Jason pulled the page from the tray and scanned it. The report outlined more than fifty expensive prescriptions filled in the last six months. Tomorrow, he would spend his time rummaging through the files looking for the prescriptions and signatures. He folded the page and placed it in his jacket pocket.

“Did you find it?” he asked absently, still staring at the screen.

“Didn’t you just hear what I said?”

“Sorry. What?”

“Never mind. It’s not here,” she sighed.

“I’ve got what I need for now,” said Jason. “Let’s go see what they found.” He shut down the terminal and walked to the rear with Christine in tow. Peter and Waterhouse were still on the roof. Jason walked down the crowded hall, peering at Zanns’s office door. He tried the knob. It was locked.

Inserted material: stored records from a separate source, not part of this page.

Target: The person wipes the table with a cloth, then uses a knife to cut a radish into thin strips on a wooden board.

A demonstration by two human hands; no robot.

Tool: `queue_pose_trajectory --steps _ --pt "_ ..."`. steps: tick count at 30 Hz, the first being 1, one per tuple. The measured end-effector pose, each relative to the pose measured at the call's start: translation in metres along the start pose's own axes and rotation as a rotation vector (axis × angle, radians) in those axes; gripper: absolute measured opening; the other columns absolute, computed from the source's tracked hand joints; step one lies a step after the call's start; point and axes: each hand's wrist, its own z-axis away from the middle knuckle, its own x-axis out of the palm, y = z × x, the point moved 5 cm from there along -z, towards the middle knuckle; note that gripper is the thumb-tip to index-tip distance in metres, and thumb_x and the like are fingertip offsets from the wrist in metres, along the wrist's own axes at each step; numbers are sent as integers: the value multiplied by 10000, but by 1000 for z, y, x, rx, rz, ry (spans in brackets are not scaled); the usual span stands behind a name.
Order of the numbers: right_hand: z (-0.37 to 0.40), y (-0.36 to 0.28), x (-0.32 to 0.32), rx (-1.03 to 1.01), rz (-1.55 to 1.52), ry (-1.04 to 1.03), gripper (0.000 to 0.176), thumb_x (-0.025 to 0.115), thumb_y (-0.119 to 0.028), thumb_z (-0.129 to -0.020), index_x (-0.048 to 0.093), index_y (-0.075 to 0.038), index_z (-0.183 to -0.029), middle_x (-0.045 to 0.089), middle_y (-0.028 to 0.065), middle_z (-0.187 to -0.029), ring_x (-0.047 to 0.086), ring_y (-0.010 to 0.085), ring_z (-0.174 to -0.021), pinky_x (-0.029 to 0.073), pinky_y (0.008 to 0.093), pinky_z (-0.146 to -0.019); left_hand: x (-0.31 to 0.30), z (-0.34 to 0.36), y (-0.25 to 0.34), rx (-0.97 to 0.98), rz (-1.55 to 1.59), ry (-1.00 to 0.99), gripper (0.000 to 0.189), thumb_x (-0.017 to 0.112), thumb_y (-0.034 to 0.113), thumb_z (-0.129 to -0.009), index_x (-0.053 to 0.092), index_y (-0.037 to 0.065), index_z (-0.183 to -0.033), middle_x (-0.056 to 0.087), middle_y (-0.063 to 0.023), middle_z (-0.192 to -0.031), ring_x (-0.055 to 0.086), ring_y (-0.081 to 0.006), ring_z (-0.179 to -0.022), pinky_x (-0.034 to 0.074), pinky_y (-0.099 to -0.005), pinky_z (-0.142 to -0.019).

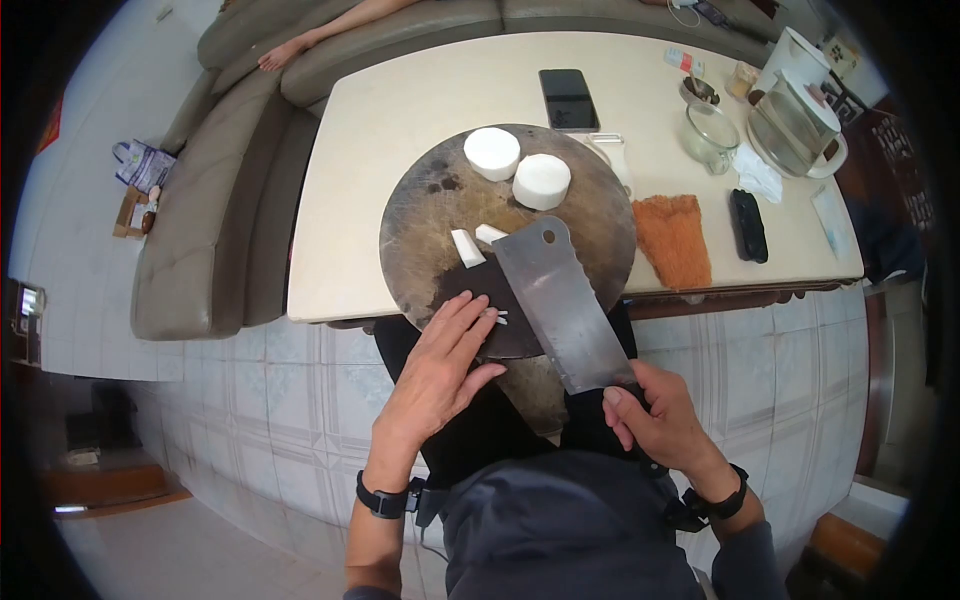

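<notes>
The right hand [665, 420] is closed around the handle of a broad steel cleaver [565, 300], whose blade lies slanted across the near half of a round, dark-stained chopping board [420, 220]. The left hand [440, 370] lies flat on the board's near edge, fingers straight and close together, fingertips on thin white strips [497, 317] just left of the blade. Two small white wedges [467, 248] sit at the board's centre, and two thick white rounds [492, 153] at its far side. On the pale worktop [400, 100], a dark-screened phone [568, 98] lies beyond the board and an orange cloth [672, 238] to its right. A small packet [684, 61] far beyond the board carries print too small to read.
</notes>
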Motion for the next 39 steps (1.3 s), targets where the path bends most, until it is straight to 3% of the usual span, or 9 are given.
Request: queue_pose_trajectory --steps 3,5,11,18,23,29,34,39 --pt "1 -1 -1 4 20 6 193 557 -165 -996 523 -13 -882 552 6 -665 493 56 -526 398 234 -467 2 5 -1 74 -66 38 483 730 53 -800 594 11 -1262 567 -158 -1320 500 -372 -1275 463 -427 -1023" --pt "2 0 -1 6 40 8 199 556 -170 -996 522 -11 -881 552 7 -662 493 57 -525 398 236 -468 1 7 4 153 -113 114 382 714 -32 -756 660 -8 -1133 636 -147 -1186 591 -347 -1134 520 -405 -918" --pt "4 3 -1 32 45 7 210 557 -179 -996 518 -8 -882 554 11 -668 494 63 -527 404 243 -471 4 12 14 232 -143 208 318 683 -76 -671 693 -22 -984 659 -126 -1030 635 -298 -942 535 -399 -810" --pt "6 6 -3 27 13 14 201 557 -172 -996 518 -9 -885 552 11 -673 494 59 -538 409 243 -472 10 25 18 316 -160 245 264 681 -43 -690 671 -50 -954 649 -143 -992 637 -300 -906 553 -384 -748" --pt "8 9 -4 5 10 1 204 558 -180 -999 520 -12 -890 546 7 -671 491 56 -538 406 239 -471 27 40 23 202 57 302 274 711 -111 -687 685 -29 -947 661 -144 -959 656 -316 -868 556 -362 -745" --pt "9 5 -8 -4 21 25 201 559 -183 -1000 524 -23 -885 541 -3 -662 481 52 -525 397 233 -464 59 46 15 24 162 277 173 754 -37 -770 668 -30 -919 674 -144 -971 689 -270 -826 568 -345 -726" --pt "12 4 -11 -20 1 51 212 565 -185 -999 525 -25 -867 537 -4 -650 479 53 -515 390 234 -460 73 48 7 -7 220 236 147 670 -86 -820 676 -35 -958 686 -166 -1013 694 -290 -871 561 -337 -771" --pt "14 3 -13 -18 17 55 193 558 -165 -996 524 -23 -870 542 1 -665 483 54 -516 388 234 -463 48 42 15 -34 227 362 250 660 -144 -755 680 -39 -980 687 -163 -980 691 -301 -845 559 -334 -729"
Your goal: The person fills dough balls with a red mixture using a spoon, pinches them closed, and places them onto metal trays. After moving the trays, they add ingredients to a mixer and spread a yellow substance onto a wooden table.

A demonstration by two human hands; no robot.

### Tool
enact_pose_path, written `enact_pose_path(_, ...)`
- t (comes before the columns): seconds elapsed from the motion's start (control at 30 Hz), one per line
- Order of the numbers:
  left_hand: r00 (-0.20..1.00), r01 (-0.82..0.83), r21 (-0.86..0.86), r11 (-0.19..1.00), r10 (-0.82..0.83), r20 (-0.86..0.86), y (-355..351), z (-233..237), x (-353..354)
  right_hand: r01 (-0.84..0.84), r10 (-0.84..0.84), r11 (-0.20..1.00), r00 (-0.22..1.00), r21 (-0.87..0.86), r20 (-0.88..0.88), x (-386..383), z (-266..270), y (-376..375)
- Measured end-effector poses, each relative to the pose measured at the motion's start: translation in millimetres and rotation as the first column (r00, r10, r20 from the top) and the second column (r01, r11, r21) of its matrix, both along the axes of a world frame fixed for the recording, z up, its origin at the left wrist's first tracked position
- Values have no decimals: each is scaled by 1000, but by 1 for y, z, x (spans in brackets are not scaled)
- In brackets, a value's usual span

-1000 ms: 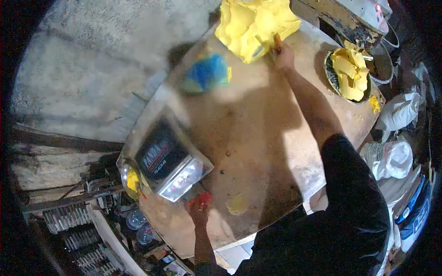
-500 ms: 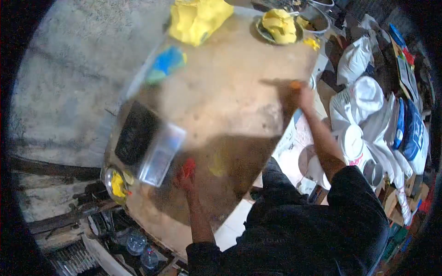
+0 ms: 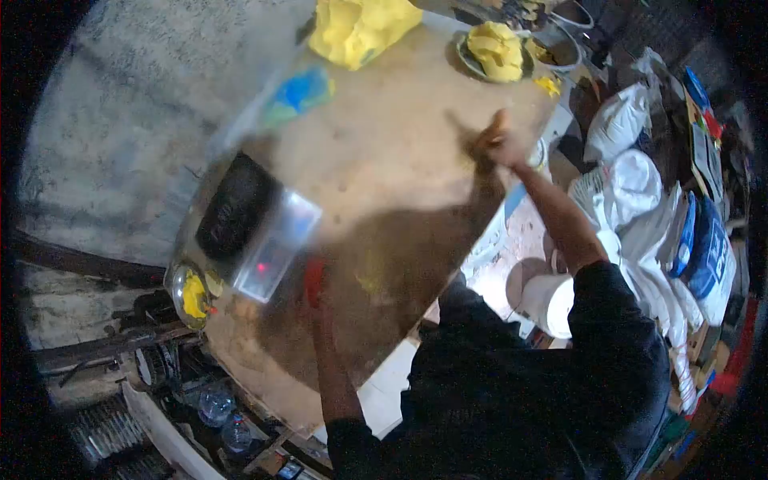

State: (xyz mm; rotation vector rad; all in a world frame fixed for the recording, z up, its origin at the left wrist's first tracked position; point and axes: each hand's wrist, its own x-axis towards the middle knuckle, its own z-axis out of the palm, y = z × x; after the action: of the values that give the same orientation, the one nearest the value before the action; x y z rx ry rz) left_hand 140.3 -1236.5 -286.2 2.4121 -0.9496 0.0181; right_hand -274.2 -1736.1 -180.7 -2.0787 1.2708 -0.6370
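Note:
In the head view my left hand (image 3: 318,306) is low over the shaded part of the wooden table (image 3: 384,152). Its fingers are closed around a small red object (image 3: 314,278), too blurred to name. A faint yellow patch (image 3: 370,272) lies on the tabletop to the right of it. My right hand (image 3: 498,146) is by the table's right edge, smeared by motion, so its fingers and anything in them cannot be made out. Beyond it a plate (image 3: 474,70) carries a yellow doughy lump (image 3: 496,50), with small yellow scraps (image 3: 548,85) beside it.
A large yellow mass (image 3: 360,32) sits at the table's far end, near a blue plastic piece (image 3: 302,92). On the left are a digital scale (image 3: 276,244), a black box (image 3: 236,210) and a bowl with yellow material (image 3: 194,296). White sacks (image 3: 620,120) and a bucket (image 3: 548,304) stand right.
My right hand has moved slightly away from me and to the left, and its pose has turned. My left hand has shifted a little up and left with the red object. The camera view has shifted.

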Motion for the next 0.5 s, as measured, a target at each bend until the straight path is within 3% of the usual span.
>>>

He brushed past Christine and exited through the propped back door. Peter was coming down the ladder. Waterhouse was lighting a cigarette in the alleyway.

“What did you find?” asked Jason.

Waterhouse took a long pull on the cigarette. “Close up, and I’ll tell you when you get back here.”

“No, there’s one other thing I want to see. Come inside for a minute.”

All four filed into the cramped hallway once more.

“I want to get into Lily’s office.”

“What are you looking for?” Waterhouse asked.

“I’ll know if and when I see it.”

Waterhouse tried the knob. “I’ll be right back,” he said.

He returned with a leather case containing small, awkwardly bent instruments. “Just what every private eye needs,” he said.

Waterhouse manipulated his lockpick tools, trying several times to engage it. He thought out loud. “How much do you guys figure she’s worth?”

“Who?” Jason whispered.

“This Zanns lady,” Waterhouse replied, “you think she’s got any cash in here?”

The door opened with a soft click.

Jason rolled his eyes. “Walter, you take anything, and I’ll break every one of your fingers.”

Jason flipped on the overhead fluorescent lamp to the window-less office. He saw the hurt expression on the ex-cop’s face. But he didn’t give a shit.

“Where do we start?” asked Christine.

“Try the computer,” he commanded. He moved to the desk beside her and yanked drawers open. Christine took a seat and switched on the computer.

“I’m sure she’s changed Daddy’s password.”

Peter motioned for Waterhouse to follow him outside. “You got any smokes?” Peter smiled. “Look’s like they’re gonna be awhile.”

His brother was right. “You two head on home,” said Jason. “No sense all of us losing sleep.” Jason motioned for them to come into the hallway.

“You sure?” asked Peter.

“We’ll be fine,” Christine chimed in. “We’ll be outta here in a couple of hours.”